**What this task involves:** When a line in the entries contains the word "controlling", copy that line in full.

Data items
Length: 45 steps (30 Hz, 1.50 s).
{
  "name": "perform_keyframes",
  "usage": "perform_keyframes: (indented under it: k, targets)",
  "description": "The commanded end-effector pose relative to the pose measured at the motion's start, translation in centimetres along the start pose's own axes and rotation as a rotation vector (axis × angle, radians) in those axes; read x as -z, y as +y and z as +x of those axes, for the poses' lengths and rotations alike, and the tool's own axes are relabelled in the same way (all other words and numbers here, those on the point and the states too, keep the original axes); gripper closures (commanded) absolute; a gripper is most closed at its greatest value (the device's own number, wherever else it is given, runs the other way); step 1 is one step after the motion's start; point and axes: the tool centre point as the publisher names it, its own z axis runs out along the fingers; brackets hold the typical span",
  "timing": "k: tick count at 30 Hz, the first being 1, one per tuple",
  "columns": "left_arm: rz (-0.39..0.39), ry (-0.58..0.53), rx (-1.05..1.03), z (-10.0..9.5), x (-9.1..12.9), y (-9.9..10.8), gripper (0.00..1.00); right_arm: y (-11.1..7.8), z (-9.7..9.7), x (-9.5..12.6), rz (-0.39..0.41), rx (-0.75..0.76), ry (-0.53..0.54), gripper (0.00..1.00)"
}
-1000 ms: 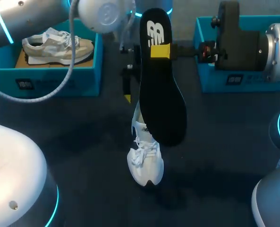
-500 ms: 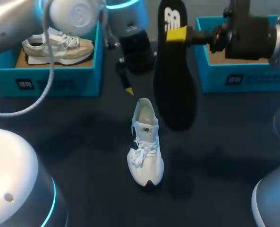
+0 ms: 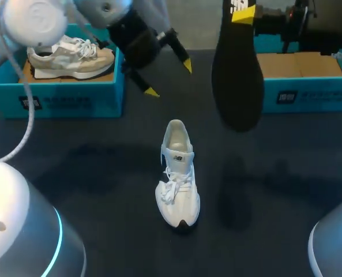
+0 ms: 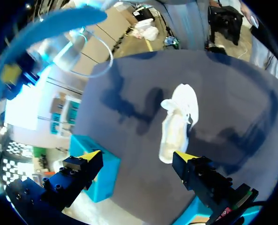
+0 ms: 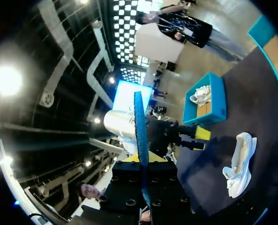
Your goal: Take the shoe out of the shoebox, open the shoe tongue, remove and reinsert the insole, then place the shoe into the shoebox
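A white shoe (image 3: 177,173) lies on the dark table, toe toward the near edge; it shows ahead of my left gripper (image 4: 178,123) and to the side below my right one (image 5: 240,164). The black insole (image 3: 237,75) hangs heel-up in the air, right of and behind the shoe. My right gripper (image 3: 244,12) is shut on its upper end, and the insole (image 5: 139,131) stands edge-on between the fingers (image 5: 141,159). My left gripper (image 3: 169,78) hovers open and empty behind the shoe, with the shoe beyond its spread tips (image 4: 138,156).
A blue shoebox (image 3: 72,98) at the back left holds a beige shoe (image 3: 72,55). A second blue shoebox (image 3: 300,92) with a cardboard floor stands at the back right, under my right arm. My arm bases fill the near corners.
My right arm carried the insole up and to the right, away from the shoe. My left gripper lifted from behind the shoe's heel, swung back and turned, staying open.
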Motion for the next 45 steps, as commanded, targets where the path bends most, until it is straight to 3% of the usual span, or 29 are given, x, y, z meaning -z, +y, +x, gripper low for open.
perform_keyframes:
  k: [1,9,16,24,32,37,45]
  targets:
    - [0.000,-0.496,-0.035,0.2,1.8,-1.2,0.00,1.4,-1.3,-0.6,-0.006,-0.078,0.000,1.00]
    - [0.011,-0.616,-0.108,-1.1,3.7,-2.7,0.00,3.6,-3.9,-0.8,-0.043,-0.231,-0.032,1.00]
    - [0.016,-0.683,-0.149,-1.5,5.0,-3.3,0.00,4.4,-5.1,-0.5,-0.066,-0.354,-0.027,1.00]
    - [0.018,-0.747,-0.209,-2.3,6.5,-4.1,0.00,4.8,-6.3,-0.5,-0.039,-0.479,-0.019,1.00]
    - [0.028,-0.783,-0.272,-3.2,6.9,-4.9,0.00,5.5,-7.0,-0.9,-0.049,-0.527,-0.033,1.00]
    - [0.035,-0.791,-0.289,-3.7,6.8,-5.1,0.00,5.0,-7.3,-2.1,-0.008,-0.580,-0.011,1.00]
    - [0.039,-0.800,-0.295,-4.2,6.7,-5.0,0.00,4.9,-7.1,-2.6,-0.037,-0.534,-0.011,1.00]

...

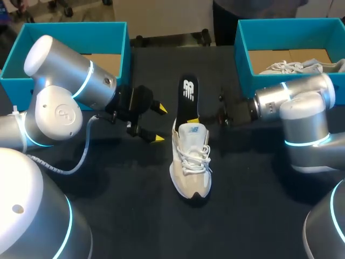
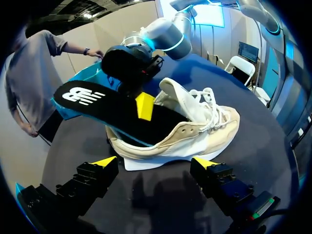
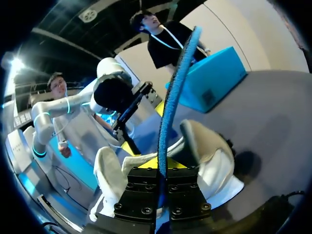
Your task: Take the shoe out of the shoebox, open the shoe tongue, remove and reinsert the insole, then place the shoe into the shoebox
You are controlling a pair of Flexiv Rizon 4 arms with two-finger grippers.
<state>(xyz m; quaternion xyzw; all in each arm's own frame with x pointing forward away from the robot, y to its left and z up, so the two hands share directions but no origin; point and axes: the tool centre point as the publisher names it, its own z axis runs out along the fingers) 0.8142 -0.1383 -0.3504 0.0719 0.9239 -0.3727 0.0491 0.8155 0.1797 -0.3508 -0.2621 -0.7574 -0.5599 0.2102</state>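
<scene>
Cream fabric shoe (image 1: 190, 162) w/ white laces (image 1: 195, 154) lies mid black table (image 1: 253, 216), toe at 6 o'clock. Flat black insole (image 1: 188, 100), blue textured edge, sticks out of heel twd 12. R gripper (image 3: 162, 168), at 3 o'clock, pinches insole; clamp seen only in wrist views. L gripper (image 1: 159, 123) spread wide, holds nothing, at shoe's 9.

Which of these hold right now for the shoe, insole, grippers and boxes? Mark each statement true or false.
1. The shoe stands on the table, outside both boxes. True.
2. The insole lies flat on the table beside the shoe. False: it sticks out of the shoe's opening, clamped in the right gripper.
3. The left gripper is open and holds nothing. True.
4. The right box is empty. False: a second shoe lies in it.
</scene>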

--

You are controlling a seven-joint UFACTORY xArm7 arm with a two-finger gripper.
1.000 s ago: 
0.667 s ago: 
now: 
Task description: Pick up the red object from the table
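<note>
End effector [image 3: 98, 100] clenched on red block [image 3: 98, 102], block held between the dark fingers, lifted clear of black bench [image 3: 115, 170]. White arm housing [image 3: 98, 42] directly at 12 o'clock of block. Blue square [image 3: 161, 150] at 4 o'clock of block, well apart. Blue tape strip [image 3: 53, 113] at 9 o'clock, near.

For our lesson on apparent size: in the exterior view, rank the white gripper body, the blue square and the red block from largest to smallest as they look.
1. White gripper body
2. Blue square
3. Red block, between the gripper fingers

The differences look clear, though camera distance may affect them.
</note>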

**Answer to this problem:**
You are controlling a pair of Flexiv Rizon 4 arms with two-finger grippers.
You are controlling a seven-joint UFACTORY xArm7 arm with a two-finger gripper.

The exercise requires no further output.